Spotty and Vinnie had been ganging up on the clown prince all day, trying to get him to admit that his prejudice wasn’t justified. But no matter what they said, Jimmy would not open his mind.
“You see, that’s why we’re not equals. You didn’t grow up as a clown like I did. You weren’t a clown as a child. You didn’t go through clown puberty. Unless you’re a purebred, you have no idea what it’s like to be a true clown.”
Jimmy set his drink down on the bar.
“Not even my father understands,” he said.
Then he walked away to join the company of his two purebred associates, Tickles and Spanky. Although he was forced to work under an impure capo, all the guys who worked under Jimmy were born clowns. He made sure of that. And not a single one of them got along with the rest of the Blue Nose crew, even those of a higher rank.

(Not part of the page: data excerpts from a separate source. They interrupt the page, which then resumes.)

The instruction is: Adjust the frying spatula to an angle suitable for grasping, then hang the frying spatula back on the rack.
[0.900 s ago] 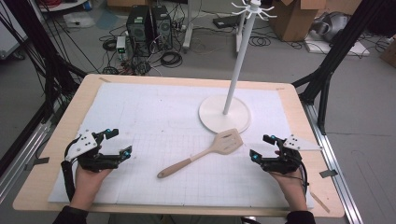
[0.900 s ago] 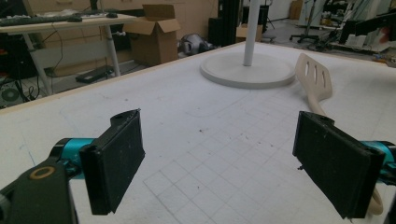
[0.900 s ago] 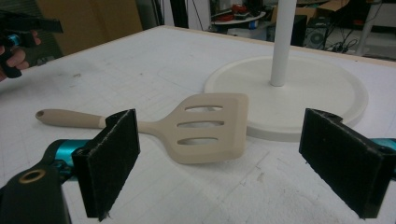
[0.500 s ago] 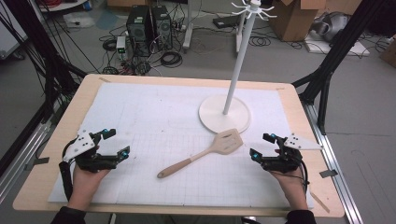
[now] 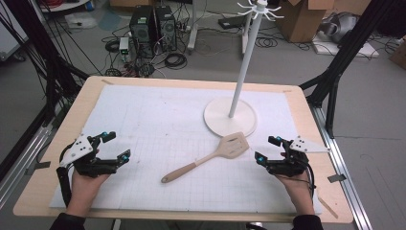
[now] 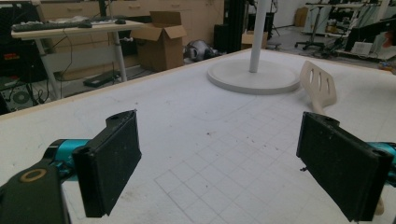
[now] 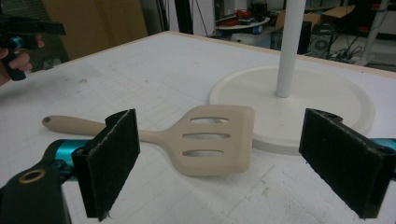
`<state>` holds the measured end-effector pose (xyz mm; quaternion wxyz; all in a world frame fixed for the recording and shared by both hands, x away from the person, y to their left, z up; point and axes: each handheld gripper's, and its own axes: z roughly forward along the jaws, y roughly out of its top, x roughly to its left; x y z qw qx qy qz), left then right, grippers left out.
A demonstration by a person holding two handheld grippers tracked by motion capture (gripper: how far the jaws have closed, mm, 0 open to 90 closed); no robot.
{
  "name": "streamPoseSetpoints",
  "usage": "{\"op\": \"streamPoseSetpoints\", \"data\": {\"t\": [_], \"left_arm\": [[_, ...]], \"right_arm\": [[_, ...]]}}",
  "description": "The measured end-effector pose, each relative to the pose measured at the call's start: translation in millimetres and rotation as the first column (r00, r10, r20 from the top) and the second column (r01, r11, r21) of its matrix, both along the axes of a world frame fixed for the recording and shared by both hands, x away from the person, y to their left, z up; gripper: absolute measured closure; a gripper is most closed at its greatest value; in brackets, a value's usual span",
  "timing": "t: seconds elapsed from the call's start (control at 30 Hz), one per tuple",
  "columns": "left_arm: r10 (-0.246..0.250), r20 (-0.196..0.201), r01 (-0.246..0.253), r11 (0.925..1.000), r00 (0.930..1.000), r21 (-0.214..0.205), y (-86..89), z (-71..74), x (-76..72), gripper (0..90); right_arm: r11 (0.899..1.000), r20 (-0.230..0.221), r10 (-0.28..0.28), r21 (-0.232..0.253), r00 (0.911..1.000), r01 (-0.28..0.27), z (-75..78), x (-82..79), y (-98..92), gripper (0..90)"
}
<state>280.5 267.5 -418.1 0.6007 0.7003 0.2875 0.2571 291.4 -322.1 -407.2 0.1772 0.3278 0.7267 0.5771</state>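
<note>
Resting low over the white gridded mat (image 5: 158,124) at the table's near-left corner, the left gripper (image 5: 113,146) was spread wide with nothing between its black padded jaws, a hand (image 5: 84,184) gripping it from below. In the left gripper view those jaws framed bare mat, with the spatula's blade off to the right.

Near the middle of the mat lay the beige slotted spatula (image 5: 210,157), flat, its handle pointing toward the near-left and its blade (image 7: 215,140) resting against the rim of the white round base (image 5: 215,117) of a tall white pole stand (image 5: 242,62).

Just right of the blade, the right gripper (image 5: 268,148) pointed at the spatula, its jaws likewise released and apart from it; in the right gripper view the blade sat between and beyond the two pads, untouched.
</note>
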Motion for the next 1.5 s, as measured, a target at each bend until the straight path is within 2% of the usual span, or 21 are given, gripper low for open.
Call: {"op": "streamPoseSetpoints", "data": {"t": [0.4,0.87,1.07,1.27,1.4,1.5], "left_arm": [[-0.005,-0.008,0.005,1.0000,1.0000,0.000,-3.2,-0.8,-0.7,13.8],[-0.009,0.007,0.009,1.0000,0.9999,-0.001,-1.4,5.7,-3.6,13.9],[-0.012,0.007,0.012,0.9999,0.9999,-0.005,1.3,8.1,-6.6,14.0],[-0.024,0.007,0.024,0.9997,0.9997,0.001,0.8,8.4,-6.4,14.0],[-0.029,0.007,0.029,0.9996,0.9996,0.002,0.2,8.2,-6.1,14.0],[-0.033,0.007,0.033,0.9994,0.9994,0.005,0.2,8.2,-6.0,13.9]], "right_arm": [[1.000,0.002,0.004,0.002,1.0000,-0.004,1.2,-1.1,-0.6,11.2],[0.999,0.021,0.036,0.001,0.9991,-0.036,9.1,-2.7,3.8,11.1],[0.996,0.038,0.084,0.014,0.9957,-0.085,13.7,-0.7,9.3,10.7],[0.991,0.044,0.130,-0.012,0.9905,-0.130,17.1,5.6,22.4,10.3],[0.983,0.055,0.181,-0.042,0.9820,-0.179,23.5,11.1,37.4,10.3],[0.977,0.047,0.207,-0.066,0.9773,-0.203,26.3,15.3,48.4,10.3]]}}
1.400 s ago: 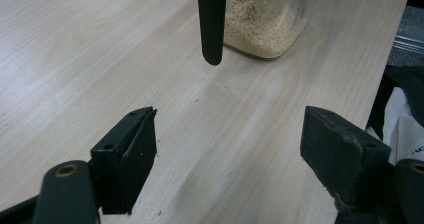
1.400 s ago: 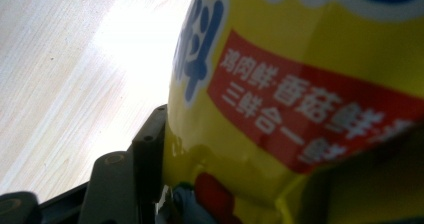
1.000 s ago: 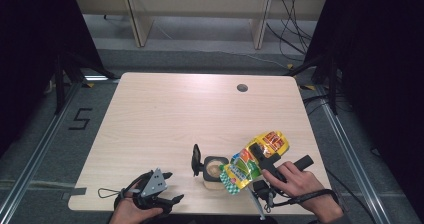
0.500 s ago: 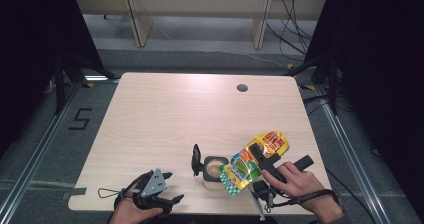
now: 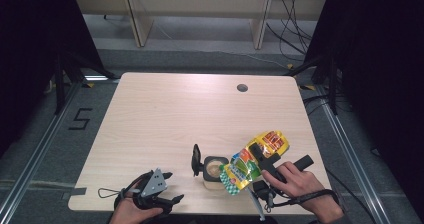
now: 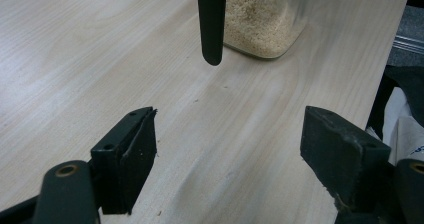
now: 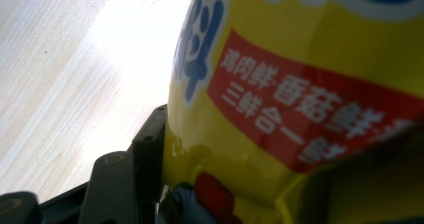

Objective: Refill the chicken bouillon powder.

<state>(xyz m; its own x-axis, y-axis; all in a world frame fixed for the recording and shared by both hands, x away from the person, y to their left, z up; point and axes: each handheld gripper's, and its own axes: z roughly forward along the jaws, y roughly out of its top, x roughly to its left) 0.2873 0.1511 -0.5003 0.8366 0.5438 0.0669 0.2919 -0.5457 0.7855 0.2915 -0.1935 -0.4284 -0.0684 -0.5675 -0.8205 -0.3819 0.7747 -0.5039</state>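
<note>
Yellow foil with red, green and blue print forms the seasoning pouch (image 5: 252, 160), which is tilted over the jar (image 5: 214, 170) with its lower end at the jar's mouth. The right hand-held gripper (image 5: 261, 153) grips the pouch across its middle; in the right gripper view the pouch (image 7: 310, 99) sits between the jaws, pressed against the left jaw. The right hand (image 5: 300, 181) holds this gripper at about 5 o'clock on the bench (image 5: 165, 114).

The jar stands upright near the front edge, at roughly 6 o'clock, and holds pale granules. A black lid (image 5: 196, 160) stands open on edge at the jar's 9 o'clock side. In the left gripper view the jar (image 6: 262, 19) lies ahead at 12 o'clock, with the lid (image 6: 211, 21) in front of it.

The left hand-held gripper (image 5: 167, 186) rests at about 7 o'clock, well apart from the jar. Its jaws stand wide open with nothing between them.
</note>
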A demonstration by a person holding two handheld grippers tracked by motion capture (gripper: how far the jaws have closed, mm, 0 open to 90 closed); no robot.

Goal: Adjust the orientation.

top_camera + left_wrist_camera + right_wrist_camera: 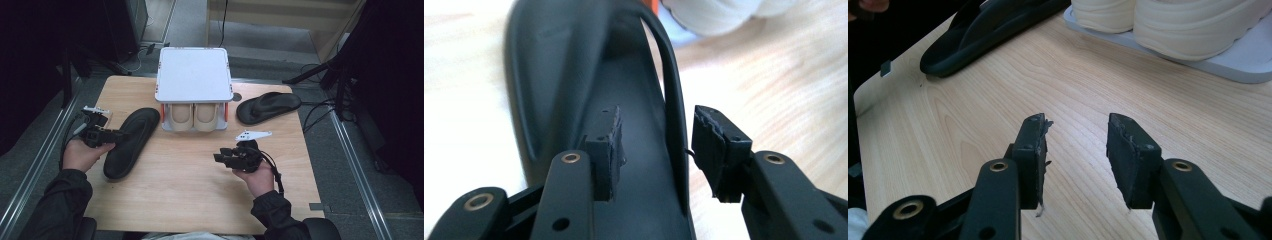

“What the heck are we going to do with that kid?” Captain Spotty asked.
Vinnie looked over at the hobo clown, then back at the untouched drink in his hand.
“We’ve got to teach him respect,” Vinnie said.
“And how do we do that when he holds us in contempt?”
“He won’t listen to us, so we don’t tell him how to behave. We show him. Respond to his immaturity with absolute professionalism. He’ll eventually realize that our way makes him money and his way makes him broke.”